Matt Pesce   moab, ut.
Lead on 2 ropes and drop 1... retrieved gear on P1 on the lower Dec 30, 2017
blue ribbon
Indian Creek, UT
blue ribbon   Indian Creek, UT
Modern anchors. Can be done in one 40m pitch with a little bit of creativity. Nov 24, 2016
Bill Lundeen
Lee Vining, CA
Bill Lundeen   Lee Vining, CA
Nuetron Dance indeed! Excellent route--even in the rain! Weird airy traverse at end of 5."7" first pitch. It's all about the 2nd pitch! Hands to hands to hands, finish on hands! Sep 30, 2016
Dana Prosser
Dana Prosser   Boulder
Great route!! There are brand new shiny bolts at the top of the second pitch, and our 70m rope barely got us down on rappel. Rack: black diamond 1x 0.3, 1x 0.4, 1x 0.75, 3x 1, 5x 2, 6x 3, 1x 3.5, 1x 5. The #5 is nice to have for the first pitch which is placed before an airy traverse. This rack includes a #1,2,and 3 Camelot that my partner placed at the anchor on top of the first pitch. Bolder leaders could get away with less gear, but I am a wimp... Apr 11, 2016
I had more trouble with the first pitch.
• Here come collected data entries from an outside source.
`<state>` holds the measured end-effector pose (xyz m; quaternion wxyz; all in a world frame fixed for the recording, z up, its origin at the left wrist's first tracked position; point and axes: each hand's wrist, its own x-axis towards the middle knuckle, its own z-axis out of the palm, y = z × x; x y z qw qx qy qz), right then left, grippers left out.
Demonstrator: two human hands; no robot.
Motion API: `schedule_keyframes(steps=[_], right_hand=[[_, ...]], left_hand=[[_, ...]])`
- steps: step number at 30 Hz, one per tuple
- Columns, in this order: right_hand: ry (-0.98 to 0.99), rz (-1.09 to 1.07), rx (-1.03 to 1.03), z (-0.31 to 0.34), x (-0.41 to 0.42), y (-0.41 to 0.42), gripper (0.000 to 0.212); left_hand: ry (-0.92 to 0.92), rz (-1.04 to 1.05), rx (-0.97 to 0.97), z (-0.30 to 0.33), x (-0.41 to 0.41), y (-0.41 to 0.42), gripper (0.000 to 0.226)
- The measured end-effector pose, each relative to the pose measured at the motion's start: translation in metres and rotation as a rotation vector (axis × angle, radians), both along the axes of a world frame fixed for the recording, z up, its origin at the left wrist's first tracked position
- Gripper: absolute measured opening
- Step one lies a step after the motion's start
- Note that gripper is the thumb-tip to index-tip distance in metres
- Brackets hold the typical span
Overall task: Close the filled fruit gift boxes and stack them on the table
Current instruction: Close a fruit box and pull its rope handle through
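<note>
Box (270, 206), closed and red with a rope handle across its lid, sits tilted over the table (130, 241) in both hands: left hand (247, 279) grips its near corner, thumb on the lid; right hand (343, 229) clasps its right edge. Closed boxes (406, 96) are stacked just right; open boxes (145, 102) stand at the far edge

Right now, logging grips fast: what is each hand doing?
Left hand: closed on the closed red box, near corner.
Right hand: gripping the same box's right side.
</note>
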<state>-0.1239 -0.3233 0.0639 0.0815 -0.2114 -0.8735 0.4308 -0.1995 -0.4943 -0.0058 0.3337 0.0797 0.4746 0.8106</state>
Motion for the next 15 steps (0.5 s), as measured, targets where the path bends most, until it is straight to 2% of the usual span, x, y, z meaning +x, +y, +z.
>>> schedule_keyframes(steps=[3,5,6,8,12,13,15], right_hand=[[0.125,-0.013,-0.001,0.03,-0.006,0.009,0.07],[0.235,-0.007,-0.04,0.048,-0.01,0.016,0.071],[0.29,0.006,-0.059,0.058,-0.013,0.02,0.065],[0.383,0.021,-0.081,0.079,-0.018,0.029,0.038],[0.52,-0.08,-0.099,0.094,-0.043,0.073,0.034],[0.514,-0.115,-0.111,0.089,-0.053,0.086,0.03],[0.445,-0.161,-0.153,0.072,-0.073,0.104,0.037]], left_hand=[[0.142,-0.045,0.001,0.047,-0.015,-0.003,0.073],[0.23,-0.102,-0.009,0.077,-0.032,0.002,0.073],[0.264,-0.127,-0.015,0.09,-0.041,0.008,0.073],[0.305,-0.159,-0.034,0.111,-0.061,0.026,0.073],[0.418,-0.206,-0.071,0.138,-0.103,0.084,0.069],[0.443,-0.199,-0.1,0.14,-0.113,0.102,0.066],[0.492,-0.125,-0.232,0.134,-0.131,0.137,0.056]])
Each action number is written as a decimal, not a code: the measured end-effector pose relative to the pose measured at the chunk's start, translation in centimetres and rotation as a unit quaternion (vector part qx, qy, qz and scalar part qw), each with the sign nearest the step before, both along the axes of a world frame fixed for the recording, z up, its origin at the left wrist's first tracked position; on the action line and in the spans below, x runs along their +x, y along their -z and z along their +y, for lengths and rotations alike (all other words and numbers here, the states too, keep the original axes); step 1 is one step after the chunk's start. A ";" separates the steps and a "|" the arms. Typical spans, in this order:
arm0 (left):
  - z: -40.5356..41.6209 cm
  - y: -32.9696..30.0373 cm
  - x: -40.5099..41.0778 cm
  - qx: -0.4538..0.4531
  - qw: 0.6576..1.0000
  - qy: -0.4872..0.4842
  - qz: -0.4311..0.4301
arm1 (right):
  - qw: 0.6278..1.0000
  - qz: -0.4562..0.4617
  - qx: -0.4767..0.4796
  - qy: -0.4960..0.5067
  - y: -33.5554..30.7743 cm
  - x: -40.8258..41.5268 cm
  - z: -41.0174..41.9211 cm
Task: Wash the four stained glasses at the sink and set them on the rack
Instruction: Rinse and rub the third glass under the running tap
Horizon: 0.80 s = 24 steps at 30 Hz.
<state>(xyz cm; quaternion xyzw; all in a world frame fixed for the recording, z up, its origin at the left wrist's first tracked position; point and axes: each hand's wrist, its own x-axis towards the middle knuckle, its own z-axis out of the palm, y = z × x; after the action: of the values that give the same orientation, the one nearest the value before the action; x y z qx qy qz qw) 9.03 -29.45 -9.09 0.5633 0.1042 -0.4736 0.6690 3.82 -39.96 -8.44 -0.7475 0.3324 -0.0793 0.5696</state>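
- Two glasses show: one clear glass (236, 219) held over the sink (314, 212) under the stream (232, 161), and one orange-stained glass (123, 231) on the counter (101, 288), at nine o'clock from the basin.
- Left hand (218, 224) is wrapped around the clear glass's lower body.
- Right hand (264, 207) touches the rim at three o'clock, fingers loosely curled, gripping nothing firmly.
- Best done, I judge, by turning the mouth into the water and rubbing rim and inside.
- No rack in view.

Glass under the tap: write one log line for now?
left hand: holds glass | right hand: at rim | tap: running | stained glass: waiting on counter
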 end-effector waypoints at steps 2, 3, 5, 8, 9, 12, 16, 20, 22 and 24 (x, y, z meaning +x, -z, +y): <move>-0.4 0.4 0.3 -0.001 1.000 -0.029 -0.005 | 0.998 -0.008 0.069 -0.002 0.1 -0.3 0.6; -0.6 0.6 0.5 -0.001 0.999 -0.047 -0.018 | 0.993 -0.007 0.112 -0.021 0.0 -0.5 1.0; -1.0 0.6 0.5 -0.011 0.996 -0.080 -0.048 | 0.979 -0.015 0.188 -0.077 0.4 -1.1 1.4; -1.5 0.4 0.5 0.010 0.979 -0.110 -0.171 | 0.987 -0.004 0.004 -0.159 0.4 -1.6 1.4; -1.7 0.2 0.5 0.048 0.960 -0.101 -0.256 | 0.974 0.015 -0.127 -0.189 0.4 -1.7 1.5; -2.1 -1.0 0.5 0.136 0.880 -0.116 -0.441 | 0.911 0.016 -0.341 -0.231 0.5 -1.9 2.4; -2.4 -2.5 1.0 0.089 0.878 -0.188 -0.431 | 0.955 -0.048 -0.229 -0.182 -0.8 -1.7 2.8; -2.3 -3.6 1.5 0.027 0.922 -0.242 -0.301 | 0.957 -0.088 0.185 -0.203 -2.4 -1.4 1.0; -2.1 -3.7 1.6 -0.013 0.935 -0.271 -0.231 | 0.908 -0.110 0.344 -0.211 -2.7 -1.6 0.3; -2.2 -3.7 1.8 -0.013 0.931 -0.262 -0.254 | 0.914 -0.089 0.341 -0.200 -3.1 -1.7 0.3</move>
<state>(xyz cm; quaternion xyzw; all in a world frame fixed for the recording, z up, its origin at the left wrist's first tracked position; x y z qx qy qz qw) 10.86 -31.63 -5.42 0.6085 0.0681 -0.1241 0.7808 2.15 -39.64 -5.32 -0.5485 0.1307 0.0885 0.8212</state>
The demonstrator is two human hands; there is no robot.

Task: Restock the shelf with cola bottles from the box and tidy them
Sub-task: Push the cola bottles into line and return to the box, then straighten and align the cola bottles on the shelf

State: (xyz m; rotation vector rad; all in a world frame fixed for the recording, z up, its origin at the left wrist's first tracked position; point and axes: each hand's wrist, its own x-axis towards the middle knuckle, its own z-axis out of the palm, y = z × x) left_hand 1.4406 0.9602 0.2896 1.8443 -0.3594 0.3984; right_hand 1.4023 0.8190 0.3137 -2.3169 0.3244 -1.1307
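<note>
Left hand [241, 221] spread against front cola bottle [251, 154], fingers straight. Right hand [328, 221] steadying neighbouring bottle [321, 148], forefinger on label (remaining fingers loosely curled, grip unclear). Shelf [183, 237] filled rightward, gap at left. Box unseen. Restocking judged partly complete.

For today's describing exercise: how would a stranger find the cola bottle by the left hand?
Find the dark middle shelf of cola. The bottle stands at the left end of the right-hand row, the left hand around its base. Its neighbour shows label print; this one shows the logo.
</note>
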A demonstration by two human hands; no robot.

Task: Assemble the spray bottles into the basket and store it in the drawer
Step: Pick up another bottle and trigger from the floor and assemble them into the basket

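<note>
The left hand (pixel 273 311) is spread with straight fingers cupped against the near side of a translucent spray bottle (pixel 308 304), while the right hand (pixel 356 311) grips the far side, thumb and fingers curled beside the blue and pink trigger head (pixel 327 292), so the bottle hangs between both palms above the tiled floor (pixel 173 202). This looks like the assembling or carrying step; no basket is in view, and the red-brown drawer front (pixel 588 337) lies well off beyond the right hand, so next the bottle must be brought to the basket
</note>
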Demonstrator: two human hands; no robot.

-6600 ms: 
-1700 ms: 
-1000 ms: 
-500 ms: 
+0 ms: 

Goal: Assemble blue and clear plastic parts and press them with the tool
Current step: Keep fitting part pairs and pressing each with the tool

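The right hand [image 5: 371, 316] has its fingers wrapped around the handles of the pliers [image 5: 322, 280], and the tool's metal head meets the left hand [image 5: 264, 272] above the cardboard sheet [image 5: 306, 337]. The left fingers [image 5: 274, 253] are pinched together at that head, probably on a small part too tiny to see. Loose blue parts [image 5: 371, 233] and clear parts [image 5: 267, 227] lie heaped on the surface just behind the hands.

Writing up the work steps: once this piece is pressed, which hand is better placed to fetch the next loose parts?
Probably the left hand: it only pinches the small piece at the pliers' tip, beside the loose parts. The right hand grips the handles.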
Awsome 2nd pitch! Mar 20, 2014

excellent route, just a total blast. 80m gets you all the way down easily, not sure if a 70 would do it or not(?). Nov 26, 2012
Greg Gavin
Greg Gavin   SLC, UT
110ft slightly over hanging handcrack...yes please! Nov 26, 2012
Princess Mia
Princess Mia   Vail
Another incredible two pitch route. The first pitch is very spivey for 5.7, with a wild hand/armbar bellyflop foot wedgy traverse. Two BD #1 needed for the belay. Pitch two is about as good as it gets. Many BD #1 and a few 2s and 3s.
The anchor is fine. Two good and solid bolts, yes leader hangers but you are not wipping off them, just rapping, and the chains are good. Plus there is a solid piton. Bring extra webbing to replace the old stuff on the piton. May 6, 2012
The bolts at the anchor are Sketch! Great route, Scary Rap Apr 24, 2010
Hi there - Stuart Ruckman and myself did the first ascent of "Neutron Dance" back in the mid 80's or so. I remember the second pitch as being very good - a great splitter/small corner ending on a nice little ledge. We chose the name because at the time authorities were considering creating a nuclear waste repository in the vicinity of Canyonlands National Park.